Redpanda is a streaming data platform capable of high-throughput and low-latency data ingestion from data sources at scale. A stream processor is an application that consumes data in a streaming fashion, applies transformations or computations on incoming data streams, and writes the final output to Redpanda, a different system, or triggers an action in real-time.

You can find many stream processors today capable of consuming data from streaming data platforms such as Apache Kafka. Since Redpanda is compatible with Kafka APIs, all stream processing technologies working with Kafka can seamlessly work with Redpanda as well.

In this post, we will discuss nine stream processors that work with Redpanda to build different stream processing use cases.

Stream processing overview

The following is a high-level overview of the Redpanda’s stream processing ecosystem, featuring event producers, stream processors, and different data consumers as key building blocks.

Redpanda stream processing ecosystem

Event producers capture the real-time state changes that occur in source systems as “events''. For example, a new order was placed, a customer checked out from a hotel room, or an IoT sensor emitted a temperature reading; all represent events – immutable facts belonging to the past. Once captured, event producers publish them to Redpanda immediately.

Stream processors subscribed to Redpanda topics can consume these events as a stream – a time-ordered never ending flow of events, allowing you to process them without waiting for the entire data set. You can program the stream processor to apply a set of operations/functions on the incoming stream. They can vary between stateless operations like mapping and filtering, or stateful operations like aggregations and windowing.

You can think of stream processing as a directed acyclic graph (DAG) of operators as follows.

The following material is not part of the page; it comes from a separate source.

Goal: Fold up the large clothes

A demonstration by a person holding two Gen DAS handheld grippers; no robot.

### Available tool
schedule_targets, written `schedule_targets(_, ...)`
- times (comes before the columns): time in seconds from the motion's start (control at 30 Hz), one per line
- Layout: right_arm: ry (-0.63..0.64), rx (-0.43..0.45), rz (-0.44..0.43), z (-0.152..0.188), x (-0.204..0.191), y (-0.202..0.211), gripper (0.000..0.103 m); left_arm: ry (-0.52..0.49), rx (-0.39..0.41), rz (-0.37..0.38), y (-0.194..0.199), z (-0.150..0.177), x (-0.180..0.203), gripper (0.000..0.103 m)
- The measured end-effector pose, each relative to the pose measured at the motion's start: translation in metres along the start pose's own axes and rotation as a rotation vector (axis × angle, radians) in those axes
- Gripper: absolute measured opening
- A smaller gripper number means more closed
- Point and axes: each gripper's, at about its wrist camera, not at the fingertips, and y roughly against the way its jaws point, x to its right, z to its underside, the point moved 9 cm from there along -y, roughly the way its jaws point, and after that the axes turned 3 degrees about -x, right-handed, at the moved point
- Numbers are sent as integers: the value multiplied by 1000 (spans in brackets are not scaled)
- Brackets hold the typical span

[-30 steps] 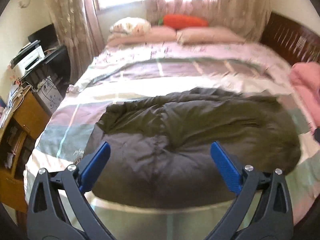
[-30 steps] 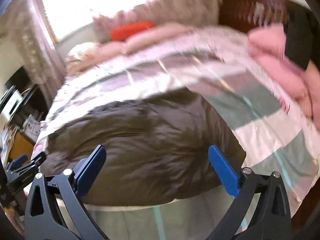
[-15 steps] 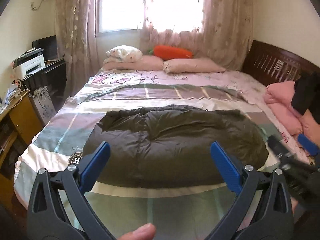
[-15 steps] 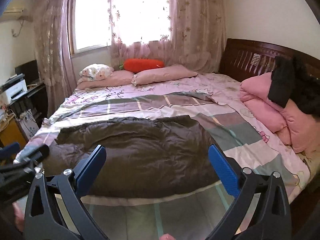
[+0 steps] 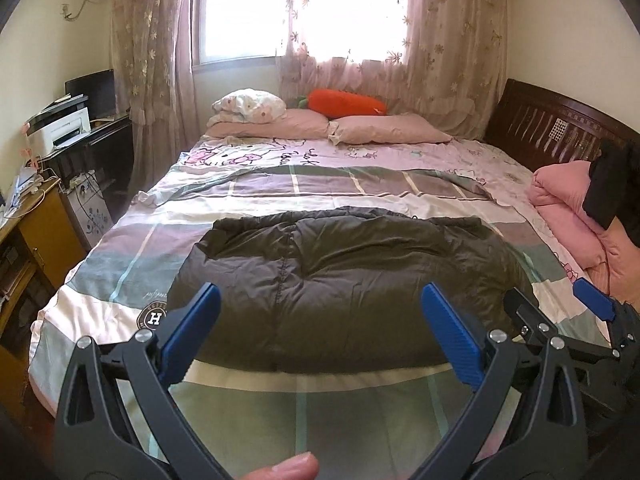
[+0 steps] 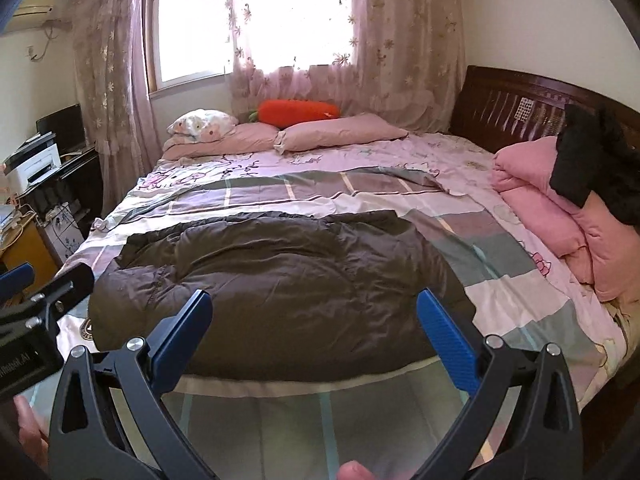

stream processing as a directed acyclic graph (DAG) of operators

The processed output of the stream processor is written to Redpanda, a different system, or used to trigger an alert for further human intervention. For example, a stream processor can aggregate temperature readings for the past five minutes and trigger an alarm, if the average temperature exceeds a specified threshold. Examples for popular stream processing use cases are as follows:

  • Real-time monitoring and anomaly detection.
  • Fraud detection in financial transactions.
  • Real-time analytics dashboards.
  • Real-time content/product recommendations.
  • Inferencing machine learning models.

Stream processors that can work with Redpanda

Let’s discuss several stream processors that work with Redpanda. Each technology mentioned here is tried and tested against Redpanda. You can follow the accompanying blog post or the YouTube video for more information.

Kafka Streams

Kafka Streams is a client library for processing and analyzing data stored in a Kafka cluster, where in the input and output data can reside on different Kafka topics. While you can achieve the same with standard Kafka producer and consumer APIs, Kafka Streams goes beyond them and provides the core API for stream processing on the JVM, supporting languages like Java, Scala, Clojure, etc.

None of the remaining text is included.